First Speaker: Eric Orenstein, Scripps Institute of Oceanography
Title: Automated Classification of camouflaging cuttlefish
Abstract: An increasing number of visually-based animal-behavior experiments result in vast amounts of image and video data. Manually sifting through this information is difficult, time consuming, and prone to error -- often requiring specially trained personnel. Cuttlefish camouflaging studies, in particular, generate thousands of images that demand careful attention for correct classification. The present work proposes and validates a method to automate the classification process using texture analysis. This approach could be extended to other camouflaging organisms and classification studies.
John Kusters, Director of West Coast Operations, Applied Physical Sciences Corp.
Kevin Cockrell, Engineer, Applied Physical Sciences Corp.

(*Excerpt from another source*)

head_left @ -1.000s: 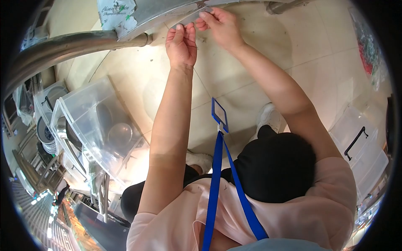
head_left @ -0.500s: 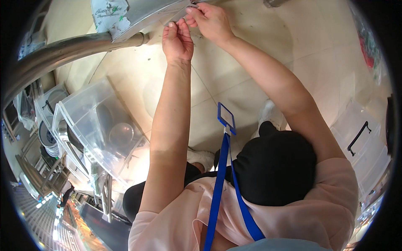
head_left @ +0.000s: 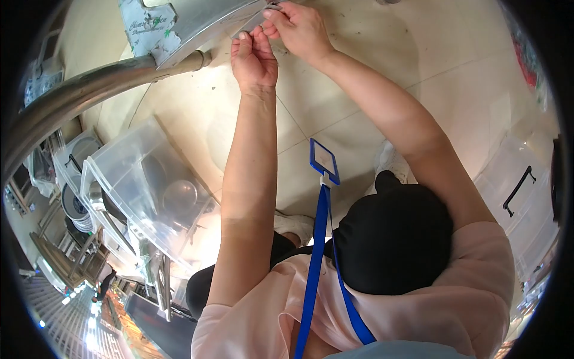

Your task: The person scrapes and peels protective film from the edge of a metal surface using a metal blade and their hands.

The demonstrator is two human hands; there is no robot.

Title: An Environmental Ship Motion Forecasting (ESMF) system
Abstract: Applied Physical Sciences Corp. (APS) is developing a prototype system to demonstrate real-time precise ship motion and wave forecasting for time scales of a few seconds to a few minutes. ESMF is under development as part of the Office of Naval Research (ONR) Seabasing Future Naval Capability (FNC). Seabasing presents a number of challenges for the safe and efficient transfer of materiel between ships at sea, not the least of which is the prediction of ship motion as far as possible into the future. Accurate and timely ship motions forecast depend heavily on the detailed and comprehensive measurement of environmental factors (e.g. waves, wind) in the vicinity. The forecast time is principally limited by the range at which these forcing factors can be measured and subsequently propagated to the ship in time and geo-location. To meet the ESMF requirements the APS system employs a special-purpose, vertically polarized, X-band radar capable of sensing phase resolved ocean backscatter to ranges of 6~7 km. The resultant wave field and forcing functions are then used to drive a real-time Reduced Order Ship Motion (ROM) model and forecasting process.